Orthogonal Concept Erasure for Diffusion Models¶

Conference: ICML 2026 Oral
arXiv: 2605.28902
Code: https://github.com/HansSunY/OCE
Area: AI Safety / Concept Erasure / Diffusion Models
Keywords: Concept Erasure, Orthogonal Transformation, Closed-form Solution, Subspace Projection, Multi-concept Erasure

TL;DR¶

This paper reformulates "additive parameter editing" concept erasure (e.g., UCE/SPEED) in T2I diffusion models as a multiplicative "layered orthogonal rotation \(W^* = QW\)". By combining a subspace-level erasure target with a Procrustes closed-form solution, it calculates \(Q\) in a single step—erasing 100 celebrity concepts in 4.3 seconds with near-zero damage to non-target concepts.

Background & Motivation¶

Background: T2I diffusion models risk generating copyrighted, sensitive, or private content. The industry uses "concept erasure" to precisely remove specific concepts while maintaining general generation capabilities. Existing methods fall into three categories: inference-time intervention (easily bypassed), training-based (e.g., ESD/MACE, effective but slow due to multi-round fine-tuning), and editing-based (e.g., UCE/RECE/SPEED, directly modifying \(W_k, W_v\) of cross-attention via closed-form solutions for second-level results). Editing-based methods are the preferred direction for deployment.

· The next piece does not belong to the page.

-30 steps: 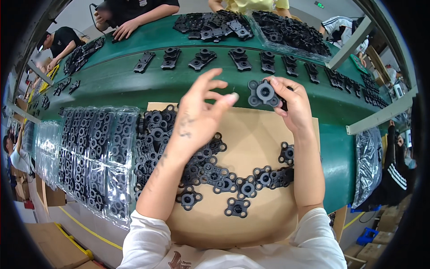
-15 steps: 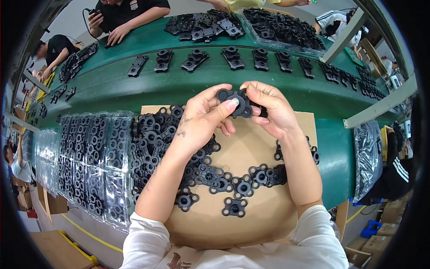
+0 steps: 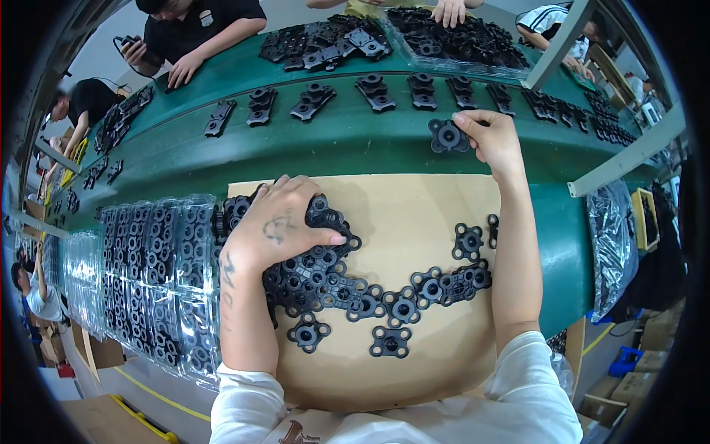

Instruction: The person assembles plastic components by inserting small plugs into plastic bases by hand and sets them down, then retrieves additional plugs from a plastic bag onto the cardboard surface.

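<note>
My right hand [image 3: 494, 140] is raised over the green belt, pinching a black plastic part with round lobes [image 3: 449, 138] by its right edge. The part's face shows a round centre. My left hand [image 3: 277, 226] rests on the pile of similar black parts [image 3: 310, 277] at the left of the cardboard sheet [image 3: 399, 214]. Its thumb and fingers are bent round a black part [image 3: 324, 212], partly hidden by the hand. From the pile, a chain of black parts [image 3: 403, 305] runs rightward across the cardboard. A single part [image 3: 390, 342] sits just below it.
Clear plastic trays of black parts [image 3: 155, 274] stand at the left. Paired black parts [image 3: 376, 92] lie in a row along the green belt [image 3: 296, 152]. Across it are a heaped tray [image 3: 458, 44] and co-workers' hands [image 3: 449, 11]. A metal post [image 3: 629, 148] stands at right.
My hands have parted. The right has carried its part up and right over the belt; the left has let go of it and come down onto the pile. A co-worker's hand now reaches into the far tray.
</note>
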The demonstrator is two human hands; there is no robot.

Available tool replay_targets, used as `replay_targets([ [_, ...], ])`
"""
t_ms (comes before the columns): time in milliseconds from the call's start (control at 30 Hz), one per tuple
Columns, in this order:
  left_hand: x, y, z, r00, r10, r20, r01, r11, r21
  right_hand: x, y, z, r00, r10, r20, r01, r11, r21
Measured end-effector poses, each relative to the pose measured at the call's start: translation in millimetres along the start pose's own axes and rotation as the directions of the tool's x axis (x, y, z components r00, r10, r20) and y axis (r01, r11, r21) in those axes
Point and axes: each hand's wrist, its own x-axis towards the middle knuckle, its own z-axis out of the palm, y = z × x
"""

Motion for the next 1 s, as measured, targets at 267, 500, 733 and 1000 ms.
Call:
replay_targets([
  [267, -11.2, 20.2, -2.6, 0.974, -0.01, -0.225, -0.003, 0.998, -0.057, 7.9, -7.4, -9.5, 0.935, -0.008, -0.354, 0.179, 0.872, 0.455],
  [500, -10.9, 46.3, 6.4, 0.989, -0.073, -0.132, 0.096, 0.978, 0.185, 22.5, 13.6, -27.5, 0.986, 0.1, -0.134, 0.093, 0.336, 0.937],
  [733, -8.1, 40.5, 10.9, 0.998, -0.063, -0.016, 0.065, 0.987, 0.144, -23.8, -8.3, 33.2, 0.939, -0.109, 0.325, -0.112, 0.799, 0.591],
  [1000, -5.4, 40.2, 6.8, 0.999, 0.005, -0.052, -0.001, 0.997, 0.075, -55.8, -28.3, 58.0, 0.854, -0.05, 0.518, -0.355, 0.672, 0.65],
])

Limitations of Prior Work: All editing-based methods formulate erasure as an additive update \(W^* = W + \Delta\), solving for \(\Delta\) via least squares. This formulation inherently struggles with the trade-off between "thorough erasure" and "integrity preservation"—aggressive erasure damages unrelated concepts, while strict preservation leads to incomplete erasure. Furthermore, multi-concept erasure often leads to internal conflicts.

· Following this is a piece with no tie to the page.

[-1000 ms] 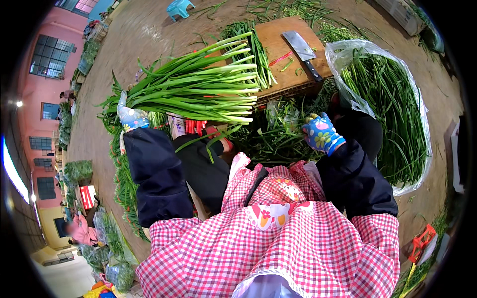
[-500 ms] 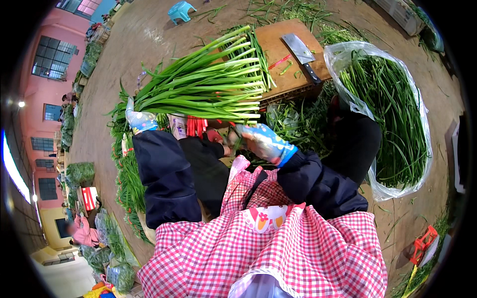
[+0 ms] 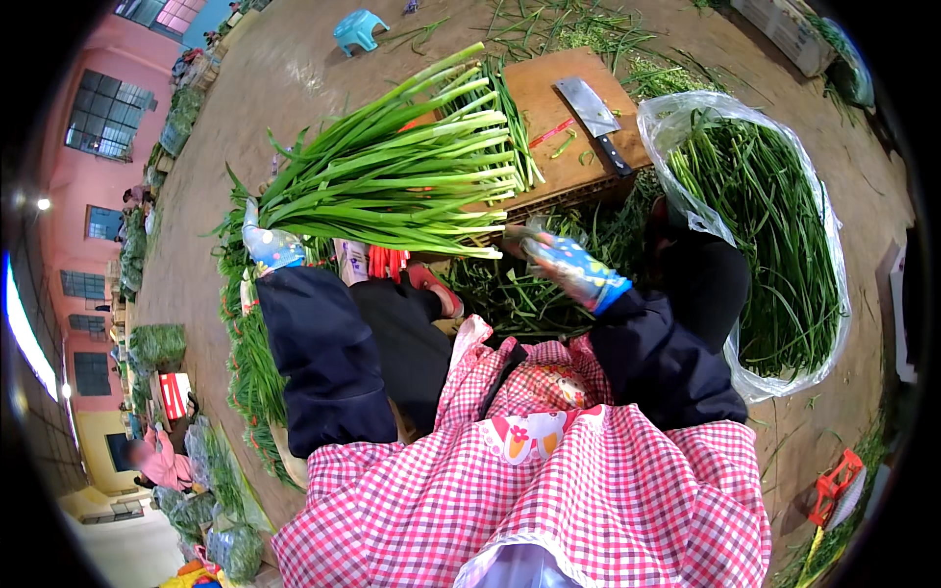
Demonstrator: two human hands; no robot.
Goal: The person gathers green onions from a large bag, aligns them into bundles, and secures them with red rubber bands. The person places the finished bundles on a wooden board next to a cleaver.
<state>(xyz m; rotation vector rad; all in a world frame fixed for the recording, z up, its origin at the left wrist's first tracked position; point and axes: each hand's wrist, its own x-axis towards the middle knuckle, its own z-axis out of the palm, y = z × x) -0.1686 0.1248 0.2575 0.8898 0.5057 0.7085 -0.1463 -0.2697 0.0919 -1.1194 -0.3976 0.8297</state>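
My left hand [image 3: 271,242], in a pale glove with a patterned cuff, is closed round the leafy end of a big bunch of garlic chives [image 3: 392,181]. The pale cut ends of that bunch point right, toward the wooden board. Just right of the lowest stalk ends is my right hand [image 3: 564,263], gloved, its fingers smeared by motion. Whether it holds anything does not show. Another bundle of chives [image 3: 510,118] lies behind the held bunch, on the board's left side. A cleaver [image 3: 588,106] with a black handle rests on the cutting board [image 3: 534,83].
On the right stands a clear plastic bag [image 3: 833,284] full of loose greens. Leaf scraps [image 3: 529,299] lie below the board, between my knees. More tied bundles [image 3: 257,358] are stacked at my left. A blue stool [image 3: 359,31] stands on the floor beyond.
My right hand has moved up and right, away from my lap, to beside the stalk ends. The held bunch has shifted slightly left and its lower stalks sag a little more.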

Key Challenge: The authors use a set of toy experiments to identify the root cause of the conflict. By applying three types of controlled perturbations to \(W\) to test "cat" generation: (A) pure scaling \(\tilde W = \alpha W\) has almost no effect; (B) independent neuron rotation \(\tilde w_i = Q_i w_i\) preserves magnitude but breaks relative angles, causing image quality to collapse; (C) shared layer-wise rotation \(\tilde W = QW\) keeps both magnitude and inter-neuron angles intact, but the "cat" semantics shift significantly. Conclusion: Concept semantics are encoded in neuron directions, while overall generation capability is supported by the angular hyperspherical geometry between neurons. Additive \(\Delta\) disturbs direction, magnitude, and angles simultaneously, inevitably coupling erasure and preservation.

Goal: Find a parameter update method that precisely rotates neuron directions (to achieve erasure) while strictly maintaining magnitudes and relative angles (to preserve capability), while being naturally friendly to multi-concept erasure.

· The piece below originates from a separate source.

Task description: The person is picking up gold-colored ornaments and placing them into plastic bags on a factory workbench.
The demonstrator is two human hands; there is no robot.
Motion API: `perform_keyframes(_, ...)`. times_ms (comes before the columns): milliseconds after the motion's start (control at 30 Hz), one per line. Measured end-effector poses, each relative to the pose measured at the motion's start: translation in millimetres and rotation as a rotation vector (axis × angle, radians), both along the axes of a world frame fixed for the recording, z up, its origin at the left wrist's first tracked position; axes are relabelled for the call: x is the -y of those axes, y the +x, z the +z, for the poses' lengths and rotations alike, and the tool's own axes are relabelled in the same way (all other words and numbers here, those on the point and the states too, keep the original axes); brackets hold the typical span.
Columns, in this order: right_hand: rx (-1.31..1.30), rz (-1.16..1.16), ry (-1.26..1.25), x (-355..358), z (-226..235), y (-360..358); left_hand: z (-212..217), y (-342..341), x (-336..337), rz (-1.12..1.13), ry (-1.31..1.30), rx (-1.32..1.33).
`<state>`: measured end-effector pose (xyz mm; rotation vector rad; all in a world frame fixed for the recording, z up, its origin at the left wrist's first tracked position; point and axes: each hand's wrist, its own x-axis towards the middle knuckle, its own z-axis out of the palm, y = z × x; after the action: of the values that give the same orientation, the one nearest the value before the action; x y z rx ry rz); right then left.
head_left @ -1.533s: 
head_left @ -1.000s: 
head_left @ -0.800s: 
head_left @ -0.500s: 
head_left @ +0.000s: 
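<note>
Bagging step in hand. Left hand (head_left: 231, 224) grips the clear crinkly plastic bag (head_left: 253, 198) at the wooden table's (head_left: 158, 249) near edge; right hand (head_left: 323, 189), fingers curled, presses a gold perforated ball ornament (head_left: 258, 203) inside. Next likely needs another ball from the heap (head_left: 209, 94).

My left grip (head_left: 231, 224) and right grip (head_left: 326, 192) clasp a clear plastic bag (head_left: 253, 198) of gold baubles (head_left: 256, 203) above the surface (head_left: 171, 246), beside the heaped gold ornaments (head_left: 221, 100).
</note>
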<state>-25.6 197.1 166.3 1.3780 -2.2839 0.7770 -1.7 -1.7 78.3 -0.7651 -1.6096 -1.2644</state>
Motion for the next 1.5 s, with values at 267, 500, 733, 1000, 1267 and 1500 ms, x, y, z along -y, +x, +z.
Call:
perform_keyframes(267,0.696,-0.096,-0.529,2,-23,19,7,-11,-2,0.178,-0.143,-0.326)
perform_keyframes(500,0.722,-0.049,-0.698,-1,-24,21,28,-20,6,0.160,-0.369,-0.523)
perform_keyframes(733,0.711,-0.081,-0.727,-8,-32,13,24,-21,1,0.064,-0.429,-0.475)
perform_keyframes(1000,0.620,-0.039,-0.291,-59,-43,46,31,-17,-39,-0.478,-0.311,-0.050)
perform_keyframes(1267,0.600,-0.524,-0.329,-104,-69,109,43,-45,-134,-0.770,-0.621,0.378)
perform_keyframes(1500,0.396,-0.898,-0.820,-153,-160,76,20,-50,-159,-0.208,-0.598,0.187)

Key Insight: Combining direction rotation, magnitude preservation, and angle preservation is mathematically equivalent to a "layered orthogonal transformation \(W^* = QW\) where \(Q^\top Q = I\)". This corresponds to Case C in the toy experiment.

Core Idea: Rewrite the additive \(W + \Delta\) as a multiplicative orthogonal \(QW\) and elevate the erasure target from "vector-level alignment" to "subspace-level suppression". The problem is then reduced to a standard orthogonal Procrustes problem, solved via a one-step SVD closed-form solution.

Method¶

Overall Architecture¶

OCE addresses the persistent issue of editing-based erasure being either incomplete or damaging. It transforms the common additive update \(W^*=W+\Delta\) into a multiplicative orthogonal update \(W^*=PW\). The erasure target is elevated from point-wise alignment to subspace-level suppression, resulting in a standard orthogonal Procrustes problem solved in one SVD step. Inputs include a pre-trained SD (or FLUX), target concept embeddings \(C_1\), anchor embeddings \(C_*\) (a semantic neighbor for each target), and preservation embeddings \(C_0=[C_g,C_n]\) (where \(C_g\) is a general prior pre-calculated on COCO-30k and \(C_n\) is a local preservation set). The output is a layered orthogonal matrix \(P\), acting on \(W_k,W_v\) to obtain \(W^*=PW\). The process involves no iterative training, only matrix construction and SVD. For DiT models like FLUX without explicit cross-attention, the operation is applied to chosen embedding layers.

Key Designs¶

1. Layer-wise Orthogonal Update replacing Additive Update: Moving only direction, not magnitude or angles

The limitation lies in the additive formula itself. After decoupling the contradictions via toy experiments, the authors found that neuron directions encode semantics, while the angular geometry between neurons supports generation capability. Additive \(\Delta\) mathematically changes magnitude \(\|w_i\|\), direction \(\cos\theta_i\), and inter-neuron angles \(\cos\phi_{ij}\) simultaneously, coupling erasure and preservation. OCE's counter-strategy is a multiplicative update with an orthogonal matrix \(P\) (\(P^\top P=I\)). Orthogonal transformations rotate directions while locking magnitudes and angles, matching the "move semantics without hurting capability" perturbation from the toy experiment.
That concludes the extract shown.